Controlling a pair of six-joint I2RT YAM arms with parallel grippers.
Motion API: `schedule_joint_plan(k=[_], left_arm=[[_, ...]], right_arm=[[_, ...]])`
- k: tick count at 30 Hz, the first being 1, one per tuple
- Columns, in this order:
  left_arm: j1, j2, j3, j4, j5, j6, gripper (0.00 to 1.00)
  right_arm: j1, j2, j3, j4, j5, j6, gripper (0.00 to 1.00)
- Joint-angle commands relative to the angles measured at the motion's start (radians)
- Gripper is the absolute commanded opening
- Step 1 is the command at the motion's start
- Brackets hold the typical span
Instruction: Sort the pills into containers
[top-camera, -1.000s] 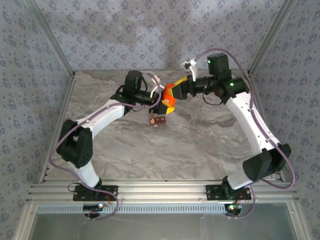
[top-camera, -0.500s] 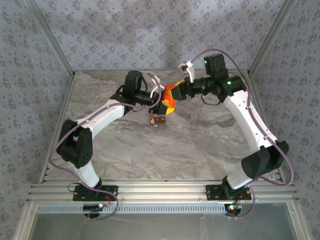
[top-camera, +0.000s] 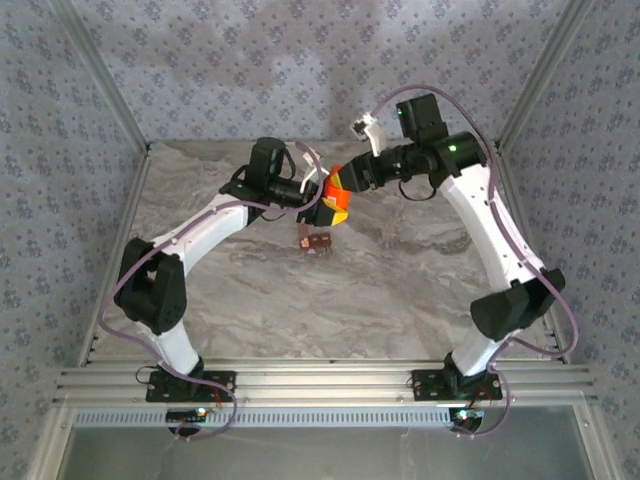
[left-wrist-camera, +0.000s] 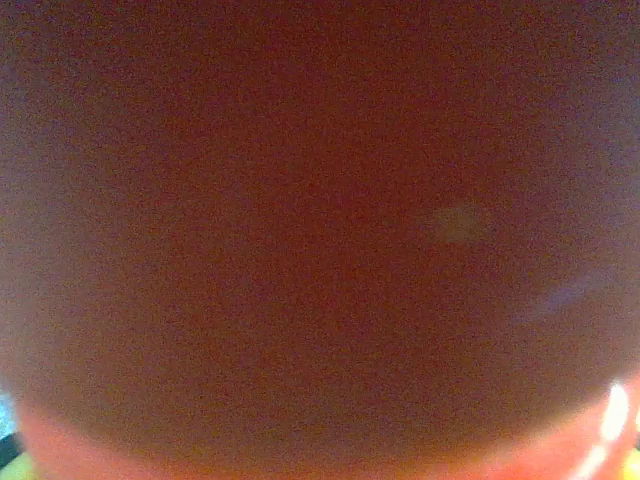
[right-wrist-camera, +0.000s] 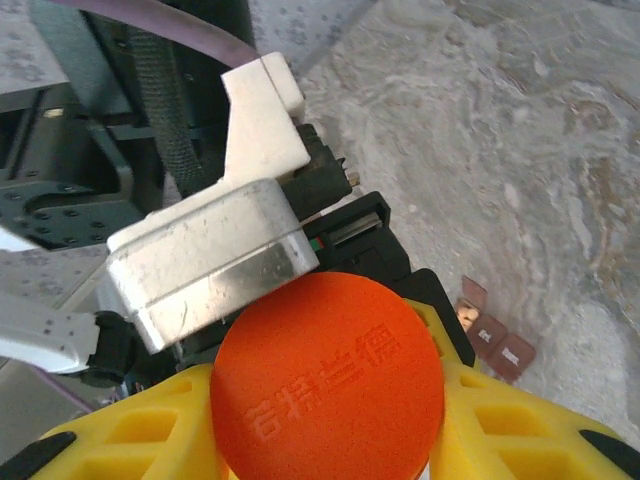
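Note:
My left gripper (top-camera: 329, 209) is shut on the bright orange bottle (top-camera: 338, 197) and holds it above the table's back middle. Its wrist view is a red-orange blur of the bottle (left-wrist-camera: 320, 240) up close. My right gripper (top-camera: 343, 185) meets the bottle from the right. Its yellow fingers (right-wrist-camera: 520, 420) press both sides of the round orange cap (right-wrist-camera: 327, 385), which has embossed characters. The containers (top-camera: 315, 243), a dark reddish-brown strip of joined compartments (right-wrist-camera: 495, 335), lie on the table just below. A pale spot shows in the end compartment. Pills are hidden.
The marbled table (top-camera: 380, 280) spreads wide in front of the containers. Patterned walls and metal posts close in the back and sides. The left arm's white wrist camera housing (right-wrist-camera: 210, 250) sits right behind the cap.
The right gripper has moved left onto the bottle's cap and its jaws have closed in on it. The left arm and the containers have stayed put.

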Motion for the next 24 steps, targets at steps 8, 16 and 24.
schedule_joint_plan(k=[8,16,24], left_arm=[[-0.011,0.013,0.029,0.067,-0.054,-0.002,0.0],[-0.001,0.01,0.008,0.126,-0.063,-0.049,0.0],[0.008,0.006,0.005,0.126,-0.058,-0.044,0.0]], right_arm=[[0.116,0.068,-0.048,-0.046,0.272,0.21,0.31],[0.144,-0.008,-0.182,0.139,0.213,0.294,0.42],[0.041,-0.126,-0.247,0.16,-0.026,0.08,0.83]])
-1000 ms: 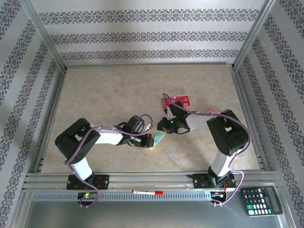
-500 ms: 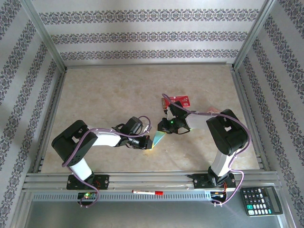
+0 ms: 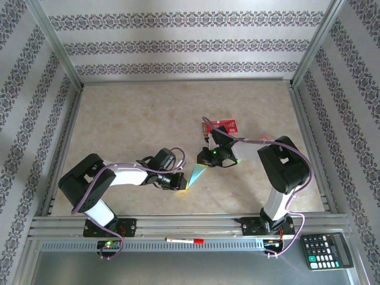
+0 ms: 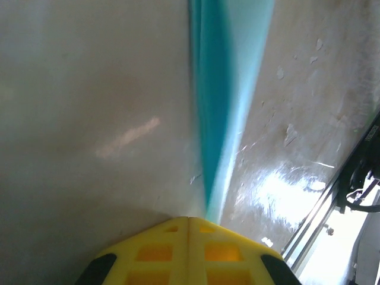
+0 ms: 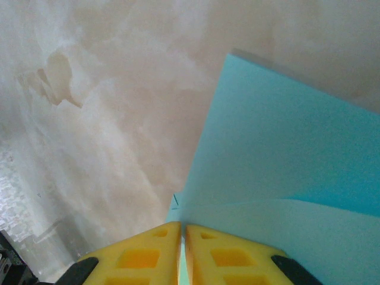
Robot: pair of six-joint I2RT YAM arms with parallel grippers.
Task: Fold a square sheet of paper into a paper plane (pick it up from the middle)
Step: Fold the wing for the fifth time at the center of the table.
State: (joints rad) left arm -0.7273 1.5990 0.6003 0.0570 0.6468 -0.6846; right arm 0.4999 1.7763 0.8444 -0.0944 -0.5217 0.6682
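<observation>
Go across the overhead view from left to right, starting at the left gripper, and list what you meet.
left gripper → blue paper → red packet → calculator

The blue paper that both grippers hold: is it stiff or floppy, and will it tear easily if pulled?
Probably floppy: the blue paper looks very thin, edge-on in the left wrist view. Likely light, as the left gripper and right gripper hold it by small pinches at its ends. It might tear or crease if the arms pull apart.
</observation>
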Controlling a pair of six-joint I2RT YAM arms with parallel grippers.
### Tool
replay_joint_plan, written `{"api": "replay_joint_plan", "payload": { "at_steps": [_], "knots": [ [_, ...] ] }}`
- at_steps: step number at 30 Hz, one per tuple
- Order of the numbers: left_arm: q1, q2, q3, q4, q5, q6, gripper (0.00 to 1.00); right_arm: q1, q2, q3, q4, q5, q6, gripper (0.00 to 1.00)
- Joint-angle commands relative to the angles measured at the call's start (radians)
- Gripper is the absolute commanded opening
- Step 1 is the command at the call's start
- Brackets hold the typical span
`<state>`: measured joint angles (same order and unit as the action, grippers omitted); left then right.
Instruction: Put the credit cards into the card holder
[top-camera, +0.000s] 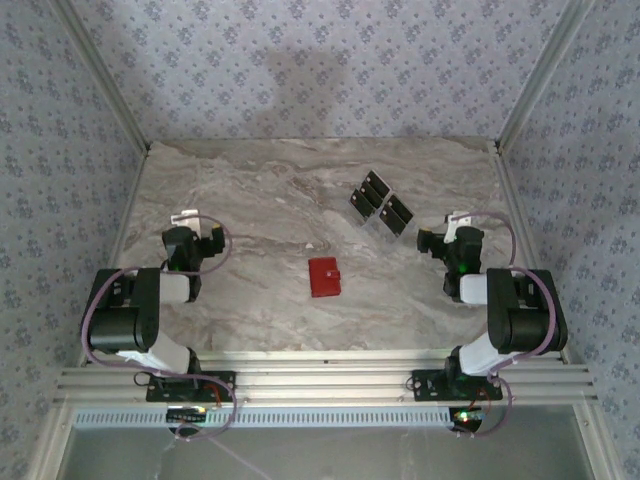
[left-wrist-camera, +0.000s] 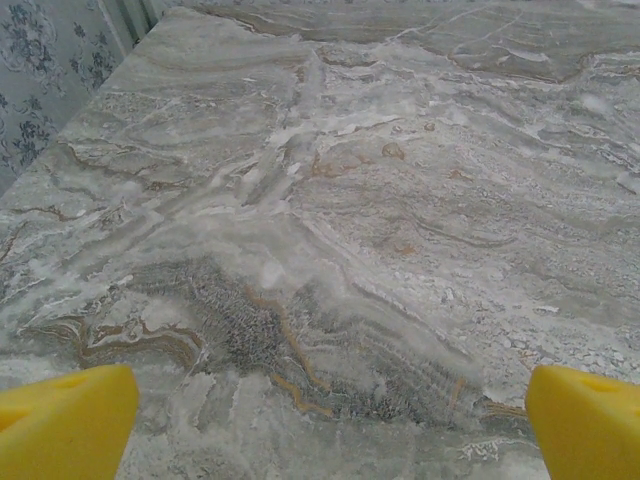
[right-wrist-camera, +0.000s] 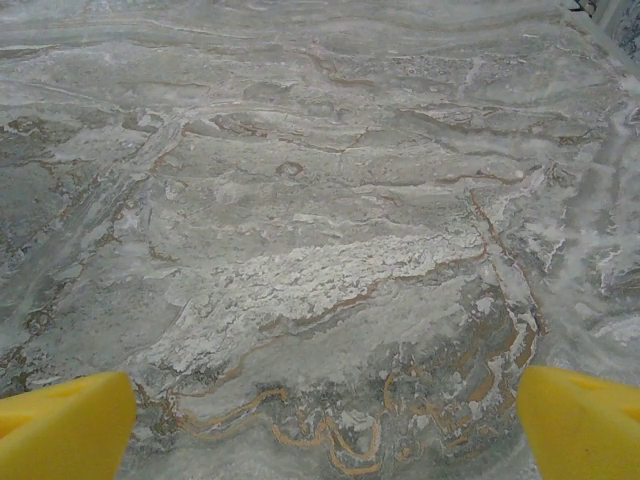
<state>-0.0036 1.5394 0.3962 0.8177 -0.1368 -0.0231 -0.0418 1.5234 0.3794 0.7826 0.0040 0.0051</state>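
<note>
A small red card holder (top-camera: 324, 277) lies folded shut near the middle of the marble table (top-camera: 260, 190). Three black credit cards (top-camera: 380, 204) lie close together behind it and to the right. My left gripper (top-camera: 197, 236) rests at the left side of the table, well left of the card holder. My right gripper (top-camera: 445, 238) sits at the right side, just right of the cards. In each wrist view the yellow fingertips (left-wrist-camera: 65, 420) (right-wrist-camera: 580, 420) stand far apart over bare marble, so the left gripper (left-wrist-camera: 330, 425) and the right gripper (right-wrist-camera: 325, 420) are open with nothing between them.
Patterned fabric walls (top-camera: 320, 70) enclose the table at the back and sides, with metal posts (top-camera: 535, 80) at the corners. An aluminium rail (top-camera: 320, 380) runs along the near edge where the arm bases are bolted.
</note>
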Motion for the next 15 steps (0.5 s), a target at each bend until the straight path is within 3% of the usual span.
{"api": "replay_joint_plan", "payload": {
  "at_steps": [1, 15],
  "knots": [
    [0.005, -0.001, 0.016, 0.005, 0.022, -0.012, 1.00, 0.019, 0.001, 0.007, 0.044, 0.042, -0.034, 1.00],
    [0.004, -0.002, 0.012, 0.012, 0.019, -0.011, 1.00, 0.011, 0.002, 0.012, 0.036, 0.023, -0.031, 1.00]
  ]
}}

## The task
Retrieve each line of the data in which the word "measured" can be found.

## Reply
- Joint-angle commands relative to the angles measured at the motion's start (radians)
- Joint-angle commands relative to the angles measured at the call's start (radians)
`<state>`: measured joint angles (same order and unit as the action, grippers omitted); left then right.

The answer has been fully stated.